What is being asked:
Quote exactly the lines spanning from the top of the data below to the line that contains "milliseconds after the", including both.

Collected material:
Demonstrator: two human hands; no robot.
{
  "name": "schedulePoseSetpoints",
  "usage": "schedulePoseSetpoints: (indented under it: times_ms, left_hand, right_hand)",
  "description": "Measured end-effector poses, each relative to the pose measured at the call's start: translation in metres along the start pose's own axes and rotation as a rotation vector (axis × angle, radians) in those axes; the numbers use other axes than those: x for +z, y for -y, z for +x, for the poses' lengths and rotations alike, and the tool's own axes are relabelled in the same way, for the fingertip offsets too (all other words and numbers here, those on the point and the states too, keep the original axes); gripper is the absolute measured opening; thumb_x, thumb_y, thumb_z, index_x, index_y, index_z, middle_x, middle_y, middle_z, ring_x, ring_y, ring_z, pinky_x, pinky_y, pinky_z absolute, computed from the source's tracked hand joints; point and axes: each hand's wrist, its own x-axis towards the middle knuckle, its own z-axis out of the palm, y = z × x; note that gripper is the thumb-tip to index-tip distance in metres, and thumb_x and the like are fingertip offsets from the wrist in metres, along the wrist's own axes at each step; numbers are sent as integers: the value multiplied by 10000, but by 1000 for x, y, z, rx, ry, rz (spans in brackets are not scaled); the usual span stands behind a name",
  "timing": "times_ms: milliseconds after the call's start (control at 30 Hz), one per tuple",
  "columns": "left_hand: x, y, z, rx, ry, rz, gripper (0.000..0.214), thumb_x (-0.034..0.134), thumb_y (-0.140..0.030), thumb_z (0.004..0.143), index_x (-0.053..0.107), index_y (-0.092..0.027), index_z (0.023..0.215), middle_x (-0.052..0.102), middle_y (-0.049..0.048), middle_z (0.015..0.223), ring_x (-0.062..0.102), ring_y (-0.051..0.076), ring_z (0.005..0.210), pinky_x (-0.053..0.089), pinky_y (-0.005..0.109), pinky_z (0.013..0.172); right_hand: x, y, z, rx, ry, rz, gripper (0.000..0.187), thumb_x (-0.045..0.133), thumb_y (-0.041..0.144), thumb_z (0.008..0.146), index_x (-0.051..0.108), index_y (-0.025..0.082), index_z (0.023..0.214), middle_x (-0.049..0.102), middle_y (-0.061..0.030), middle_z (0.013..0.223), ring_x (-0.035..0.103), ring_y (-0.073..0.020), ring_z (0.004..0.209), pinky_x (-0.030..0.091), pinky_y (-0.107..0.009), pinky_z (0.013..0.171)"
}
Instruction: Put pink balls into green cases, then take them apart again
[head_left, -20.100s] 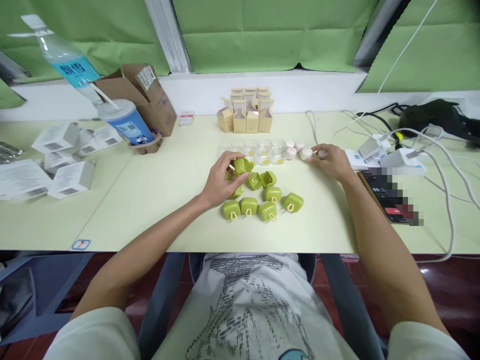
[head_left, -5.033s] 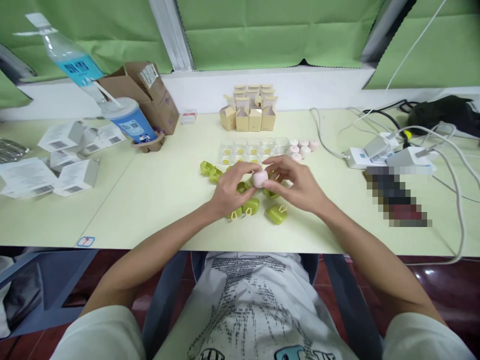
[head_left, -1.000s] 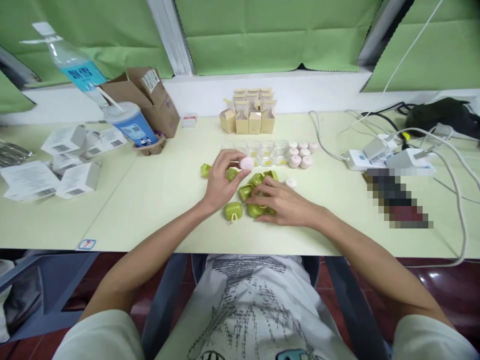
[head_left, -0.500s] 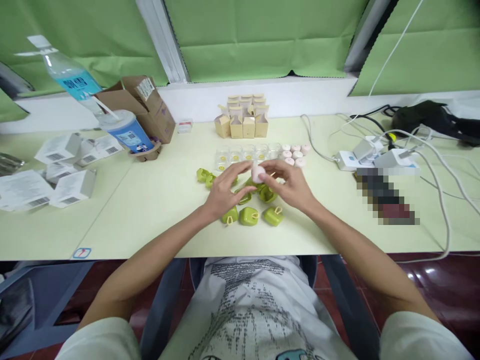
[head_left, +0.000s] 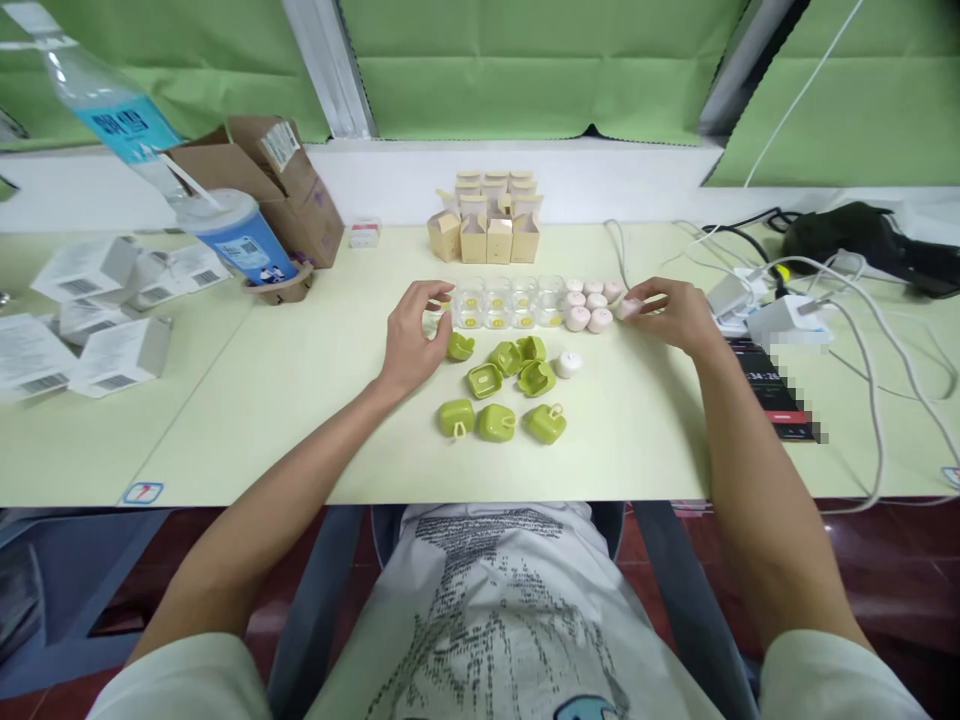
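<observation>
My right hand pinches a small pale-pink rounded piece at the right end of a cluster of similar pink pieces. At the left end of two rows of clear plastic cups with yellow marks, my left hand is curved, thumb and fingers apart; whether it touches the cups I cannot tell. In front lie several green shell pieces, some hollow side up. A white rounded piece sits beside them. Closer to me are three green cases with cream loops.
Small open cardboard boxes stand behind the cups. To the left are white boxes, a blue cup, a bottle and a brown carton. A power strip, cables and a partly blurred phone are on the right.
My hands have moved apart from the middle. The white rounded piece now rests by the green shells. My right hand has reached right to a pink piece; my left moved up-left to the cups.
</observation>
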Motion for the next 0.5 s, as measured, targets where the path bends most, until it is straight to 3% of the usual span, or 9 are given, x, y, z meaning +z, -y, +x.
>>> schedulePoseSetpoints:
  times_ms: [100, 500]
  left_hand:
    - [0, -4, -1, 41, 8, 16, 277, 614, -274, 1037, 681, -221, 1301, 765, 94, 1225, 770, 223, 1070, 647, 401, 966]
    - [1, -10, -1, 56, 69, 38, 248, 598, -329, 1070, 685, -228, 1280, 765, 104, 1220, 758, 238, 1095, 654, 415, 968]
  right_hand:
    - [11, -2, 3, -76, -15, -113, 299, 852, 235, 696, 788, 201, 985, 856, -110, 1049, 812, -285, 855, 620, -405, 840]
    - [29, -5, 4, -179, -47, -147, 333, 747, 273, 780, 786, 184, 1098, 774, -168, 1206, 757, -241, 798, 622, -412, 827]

Written solution:
Demonstrator: two human hands; no robot.
{
  "name": "schedulePoseSetpoints",
  "usage": "schedulePoseSetpoints: (indented under it: times_ms, left_hand, right_hand)",
  "description": "Measured end-effector poses, each relative to the pose measured at the call's start: translation in metres along the start pose's own axes and rotation as a rotation vector (axis × angle, radians) in those axes; the numbers use other axes than those: x for +z, y for -y, z for +x, for the poses' lengths and rotations alike, and the tool's own axes are relabelled in the same way, for the fingertip offsets too (all other words and numbers here, those on the point and the states too, keep the original axes); gripper is the absolute measured opening; thumb_x, thumb_y, thumb_z, index_x, index_y, index_z, middle_x, middle_y, middle_z, ring_x, ring_y, ring_z, pinky_x, pinky_y, pinky_z absolute, computed from the source's tracked hand joints; point and axes: each hand's wrist, its own x-axis towards the middle knuckle, its own z-axis out of the palm, y = z × x; note that gripper is the thumb-tip to index-tip distance in metres, and thumb_x and the like are fingertip offsets from the wrist in metres, along the wrist's own axes at each step; numbers are sent as integers: the value multiplied by 10000, but by 1000 for x, y, z, rx, ry, rz (spans in brackets are not scaled); the usual span stands behind a name",
  "timing": "times_ms: milliseconds after the call's start (control at 30 Hz), one per tuple",

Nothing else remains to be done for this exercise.